Your objective: Copy the listing below in full and skip every picture.

Data provided:
──────────
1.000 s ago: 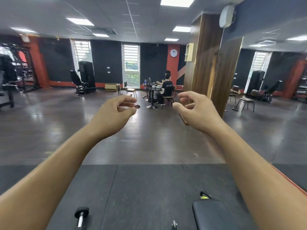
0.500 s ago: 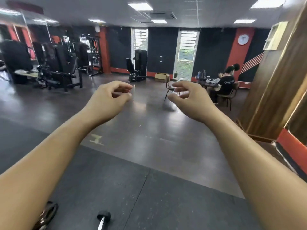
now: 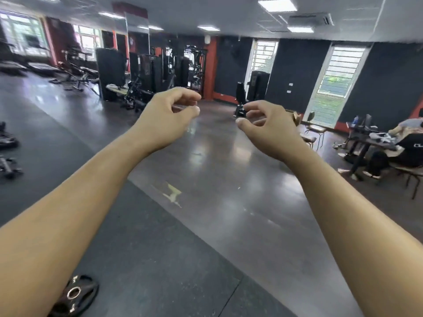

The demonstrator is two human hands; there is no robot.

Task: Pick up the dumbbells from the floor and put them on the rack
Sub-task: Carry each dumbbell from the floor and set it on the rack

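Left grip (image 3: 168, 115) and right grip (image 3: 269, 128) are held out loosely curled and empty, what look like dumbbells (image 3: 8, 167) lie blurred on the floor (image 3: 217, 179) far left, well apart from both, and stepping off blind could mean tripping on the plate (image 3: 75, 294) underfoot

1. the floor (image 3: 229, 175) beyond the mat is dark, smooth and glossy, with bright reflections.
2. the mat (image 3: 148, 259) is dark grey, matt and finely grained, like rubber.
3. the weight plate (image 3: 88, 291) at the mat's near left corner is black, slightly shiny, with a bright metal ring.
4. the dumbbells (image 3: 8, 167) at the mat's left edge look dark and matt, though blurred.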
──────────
Reply:
1.000 s ago: 
0.500 s ago: 
now: 

The demonstrator is two human hands; there is no robot.

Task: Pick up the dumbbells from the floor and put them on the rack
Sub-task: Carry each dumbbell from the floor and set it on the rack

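Left grip (image 3: 168, 115) and right grip (image 3: 269, 128) are held out loosely curled and empty, what look like dumbbells (image 3: 8, 167) lie blurred on the floor (image 3: 217, 179) far left, well apart from both, and stepping off blind could mean tripping on the plate (image 3: 75, 294) underfoot

1. the floor (image 3: 229, 175) beyond the mat is dark, smooth and glossy, with bright reflections.
2. the mat (image 3: 148, 259) is dark grey, matt and finely grained, like rubber.
3. the weight plate (image 3: 88, 291) at the mat's near left corner is black, slightly shiny, with a bright metal ring.
4. the dumbbells (image 3: 8, 167) at the mat's left edge look dark and matt, though blurred.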

The exercise has no further content.